While neuronal activity is strongly reduced during the adaptation phase and is completely lost after AD, it transiently recovers at the beginning of AD. Although this transient 'paradoxical' recovery of the neuronal activity has been observed both in vivo and in vitro, the results differ. In the rat hippocampus in vivo, it has been found that ischaemia-induced AD is preceded by a spindle of fast (20-50 Hz) network oscillations (Freund et al. 1989). However, studies in the hippocampal slice preparation in vitro failed to reproduce the anoxia-induced oscillatory pattern. Instead, only the 'paradoxical' recovery of the evoked glutamatergic postsynaptic responses has been observed at the beginning of AD (Fowler, 1992; Sick et al. 1987; Zhu & Krnjevic, 1999). The inability to reproduce the in vivo oscillatory pattern in the in vitro conditions has limited the study of the neuronal mechanisms underlying anoxia-induced oscillations.

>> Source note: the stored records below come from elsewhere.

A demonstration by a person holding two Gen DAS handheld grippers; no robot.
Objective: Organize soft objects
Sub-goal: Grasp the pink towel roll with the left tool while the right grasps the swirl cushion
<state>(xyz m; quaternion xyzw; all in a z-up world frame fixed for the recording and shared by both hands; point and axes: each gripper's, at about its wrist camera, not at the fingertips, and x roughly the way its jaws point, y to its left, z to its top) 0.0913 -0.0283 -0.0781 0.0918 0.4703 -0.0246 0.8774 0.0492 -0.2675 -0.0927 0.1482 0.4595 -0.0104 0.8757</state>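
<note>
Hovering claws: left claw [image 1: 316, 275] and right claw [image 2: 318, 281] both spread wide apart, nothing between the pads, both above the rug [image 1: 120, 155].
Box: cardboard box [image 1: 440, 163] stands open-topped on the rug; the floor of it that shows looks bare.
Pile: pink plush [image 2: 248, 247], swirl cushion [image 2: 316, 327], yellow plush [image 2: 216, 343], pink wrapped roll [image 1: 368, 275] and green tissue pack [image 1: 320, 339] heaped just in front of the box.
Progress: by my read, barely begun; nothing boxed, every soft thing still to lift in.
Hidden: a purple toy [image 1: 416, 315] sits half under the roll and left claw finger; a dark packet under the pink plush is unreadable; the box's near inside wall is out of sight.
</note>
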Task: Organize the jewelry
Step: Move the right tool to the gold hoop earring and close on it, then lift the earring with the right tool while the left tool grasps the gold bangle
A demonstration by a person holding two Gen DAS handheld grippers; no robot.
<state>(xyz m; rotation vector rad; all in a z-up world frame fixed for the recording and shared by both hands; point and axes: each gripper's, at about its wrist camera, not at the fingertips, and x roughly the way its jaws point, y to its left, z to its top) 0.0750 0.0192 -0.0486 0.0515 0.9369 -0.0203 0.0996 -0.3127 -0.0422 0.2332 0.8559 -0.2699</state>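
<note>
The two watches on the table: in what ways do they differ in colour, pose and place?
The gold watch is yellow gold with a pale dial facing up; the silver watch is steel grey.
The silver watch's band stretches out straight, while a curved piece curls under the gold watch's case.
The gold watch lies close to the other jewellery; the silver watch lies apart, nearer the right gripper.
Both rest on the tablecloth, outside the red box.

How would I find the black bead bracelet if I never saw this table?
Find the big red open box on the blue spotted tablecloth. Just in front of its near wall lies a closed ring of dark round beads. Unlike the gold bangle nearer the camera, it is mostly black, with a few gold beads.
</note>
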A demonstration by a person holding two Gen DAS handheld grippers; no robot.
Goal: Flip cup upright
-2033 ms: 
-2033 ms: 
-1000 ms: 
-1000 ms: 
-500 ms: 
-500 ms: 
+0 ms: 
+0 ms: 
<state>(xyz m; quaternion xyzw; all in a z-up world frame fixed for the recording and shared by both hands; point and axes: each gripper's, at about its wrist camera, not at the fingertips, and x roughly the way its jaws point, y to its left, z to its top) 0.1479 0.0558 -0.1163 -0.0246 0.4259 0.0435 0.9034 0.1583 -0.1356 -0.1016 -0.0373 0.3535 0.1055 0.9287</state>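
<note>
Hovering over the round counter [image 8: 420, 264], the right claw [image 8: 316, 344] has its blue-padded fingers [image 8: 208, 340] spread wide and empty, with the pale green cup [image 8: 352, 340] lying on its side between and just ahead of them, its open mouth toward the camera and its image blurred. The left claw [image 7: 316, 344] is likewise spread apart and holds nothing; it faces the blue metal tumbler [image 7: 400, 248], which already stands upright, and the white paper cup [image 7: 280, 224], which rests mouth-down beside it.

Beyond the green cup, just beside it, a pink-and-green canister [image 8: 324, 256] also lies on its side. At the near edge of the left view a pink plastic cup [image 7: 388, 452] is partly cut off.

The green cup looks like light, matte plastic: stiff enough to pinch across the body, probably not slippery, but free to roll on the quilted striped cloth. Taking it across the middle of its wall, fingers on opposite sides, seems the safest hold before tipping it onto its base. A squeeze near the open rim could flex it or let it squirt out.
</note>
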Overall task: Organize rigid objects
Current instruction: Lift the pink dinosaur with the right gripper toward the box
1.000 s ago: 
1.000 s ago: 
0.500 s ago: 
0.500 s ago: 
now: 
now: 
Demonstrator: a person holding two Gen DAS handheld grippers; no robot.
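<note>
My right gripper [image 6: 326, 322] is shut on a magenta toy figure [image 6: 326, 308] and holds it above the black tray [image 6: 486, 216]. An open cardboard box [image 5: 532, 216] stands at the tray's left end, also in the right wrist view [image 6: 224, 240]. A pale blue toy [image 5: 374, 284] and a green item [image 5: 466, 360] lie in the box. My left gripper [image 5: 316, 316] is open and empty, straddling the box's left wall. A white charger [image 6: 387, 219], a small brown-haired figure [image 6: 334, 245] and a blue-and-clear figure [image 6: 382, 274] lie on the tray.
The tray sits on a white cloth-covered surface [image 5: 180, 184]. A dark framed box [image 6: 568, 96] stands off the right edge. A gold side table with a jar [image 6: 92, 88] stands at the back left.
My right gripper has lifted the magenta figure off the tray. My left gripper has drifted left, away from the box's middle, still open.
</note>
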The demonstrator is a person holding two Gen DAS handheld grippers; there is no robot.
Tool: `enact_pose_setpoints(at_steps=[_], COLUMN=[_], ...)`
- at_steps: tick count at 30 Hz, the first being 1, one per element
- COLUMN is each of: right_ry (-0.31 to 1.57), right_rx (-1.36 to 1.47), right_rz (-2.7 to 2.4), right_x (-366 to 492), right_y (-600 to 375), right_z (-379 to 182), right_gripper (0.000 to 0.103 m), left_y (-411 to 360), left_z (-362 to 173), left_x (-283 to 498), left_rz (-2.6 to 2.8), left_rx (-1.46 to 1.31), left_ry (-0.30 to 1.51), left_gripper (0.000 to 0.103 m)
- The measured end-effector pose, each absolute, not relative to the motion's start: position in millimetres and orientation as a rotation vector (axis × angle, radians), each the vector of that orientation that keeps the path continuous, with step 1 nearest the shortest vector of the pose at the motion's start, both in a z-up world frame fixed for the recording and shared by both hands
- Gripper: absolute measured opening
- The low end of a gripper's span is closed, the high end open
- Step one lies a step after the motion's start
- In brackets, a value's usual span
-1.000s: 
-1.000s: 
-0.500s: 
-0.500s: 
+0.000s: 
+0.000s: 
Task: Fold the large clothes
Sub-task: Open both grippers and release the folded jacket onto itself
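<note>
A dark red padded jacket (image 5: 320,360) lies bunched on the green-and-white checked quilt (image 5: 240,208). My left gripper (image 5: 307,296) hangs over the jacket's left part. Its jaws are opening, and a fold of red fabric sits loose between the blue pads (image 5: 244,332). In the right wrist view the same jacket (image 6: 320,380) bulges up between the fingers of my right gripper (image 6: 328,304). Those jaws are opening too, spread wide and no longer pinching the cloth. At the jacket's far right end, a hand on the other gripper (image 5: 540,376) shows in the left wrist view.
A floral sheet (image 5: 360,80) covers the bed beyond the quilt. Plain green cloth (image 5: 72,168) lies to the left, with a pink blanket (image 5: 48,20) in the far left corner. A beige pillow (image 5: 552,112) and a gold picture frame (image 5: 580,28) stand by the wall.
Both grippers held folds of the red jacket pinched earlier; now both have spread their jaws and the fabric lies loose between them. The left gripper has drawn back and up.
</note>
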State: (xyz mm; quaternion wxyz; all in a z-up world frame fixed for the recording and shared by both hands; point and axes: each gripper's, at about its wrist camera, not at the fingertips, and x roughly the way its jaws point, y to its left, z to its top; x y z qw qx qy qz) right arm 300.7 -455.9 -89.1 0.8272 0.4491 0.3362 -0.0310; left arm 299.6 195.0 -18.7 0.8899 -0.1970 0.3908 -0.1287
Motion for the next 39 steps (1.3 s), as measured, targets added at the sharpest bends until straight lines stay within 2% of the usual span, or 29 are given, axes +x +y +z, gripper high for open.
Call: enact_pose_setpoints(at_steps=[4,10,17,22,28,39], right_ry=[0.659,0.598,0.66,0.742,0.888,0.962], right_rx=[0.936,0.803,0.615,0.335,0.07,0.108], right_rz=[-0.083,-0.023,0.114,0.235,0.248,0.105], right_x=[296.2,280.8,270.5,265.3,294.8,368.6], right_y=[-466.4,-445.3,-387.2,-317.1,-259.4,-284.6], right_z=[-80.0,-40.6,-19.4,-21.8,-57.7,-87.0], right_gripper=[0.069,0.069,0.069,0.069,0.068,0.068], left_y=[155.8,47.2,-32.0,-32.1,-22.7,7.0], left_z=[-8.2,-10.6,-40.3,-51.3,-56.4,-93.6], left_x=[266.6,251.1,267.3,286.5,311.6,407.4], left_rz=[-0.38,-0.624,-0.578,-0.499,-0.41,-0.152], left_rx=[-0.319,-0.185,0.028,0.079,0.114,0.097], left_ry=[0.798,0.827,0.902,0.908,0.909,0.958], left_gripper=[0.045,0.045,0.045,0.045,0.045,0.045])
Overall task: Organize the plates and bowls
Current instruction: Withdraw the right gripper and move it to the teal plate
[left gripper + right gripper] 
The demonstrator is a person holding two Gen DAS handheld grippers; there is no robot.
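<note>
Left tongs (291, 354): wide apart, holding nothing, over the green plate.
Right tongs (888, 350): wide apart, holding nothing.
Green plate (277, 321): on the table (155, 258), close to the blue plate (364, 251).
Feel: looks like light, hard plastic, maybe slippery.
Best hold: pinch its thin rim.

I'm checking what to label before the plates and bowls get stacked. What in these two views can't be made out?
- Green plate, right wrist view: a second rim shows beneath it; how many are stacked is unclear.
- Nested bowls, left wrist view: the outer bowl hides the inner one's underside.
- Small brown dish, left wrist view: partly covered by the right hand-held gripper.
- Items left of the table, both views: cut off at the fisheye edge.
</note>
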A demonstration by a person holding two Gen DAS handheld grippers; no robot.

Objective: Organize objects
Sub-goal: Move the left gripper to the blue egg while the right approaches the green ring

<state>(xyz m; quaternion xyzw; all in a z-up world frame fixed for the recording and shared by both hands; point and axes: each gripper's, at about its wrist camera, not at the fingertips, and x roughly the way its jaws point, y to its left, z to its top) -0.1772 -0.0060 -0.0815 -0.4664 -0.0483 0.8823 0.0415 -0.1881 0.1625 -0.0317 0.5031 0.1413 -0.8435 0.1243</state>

Interestingly, brief periods of oscillatory activity in the gamma frequency range have also been observed at the beginning of the spreading depression induced in vivo by an injection of a high-potassium solution (Herreras et al. 1994; Bragin et al. 1997), or following an epileptiform activity induced by a tetanic stimulation (Bragin et al. 1997). Pharmacological analysis of these oscillatory activities suggested that neuronal synchronisation is achieved via non-synaptic mechanisms, most likely via gap junctions (Herreras et al. 1994).
In the present study, we used in vitro preparations of the intact hippocampus of P7-10 rats (Khalilov et al. 1997a) to study neuronal mechanisms of the anoxia-induced oscillations. The level of maturity of the rat hippocampus at P7-10 can be compared to the prenatal period of the primate hippocampus (Romijn et al. 1991). The intact hippocampus preparation offers several advantages over slices, in particular an intact neuronal network, to study physiological (Khalilov et al. 1997a; Leinekugel et al. 1998) and paroxysmal network driven activities (Khalilov et al. 1997b, 1999a,b; Luhmann et al. 2000), including those induced by anoxia (Dzhala et al. 1999, 2000). The main finding was that the ischaemia-induced oscillatory in vivo pattern can be reproduced in the intact hippocampus in vitro. Using whole-cell and extracellular field recordings we provide evidence that the synchronisation of anoxia-induced oscillations relies on synaptic mechanisms; that inhibition by GABA and adenosine sets the tune for a generation of oscillations and prevents an epileptiform activity; and that the synchronous GABAergic inhibition is instrumental in a phase locking neuronal activity similar to other types of oscillatory activities in the gamma frequency range.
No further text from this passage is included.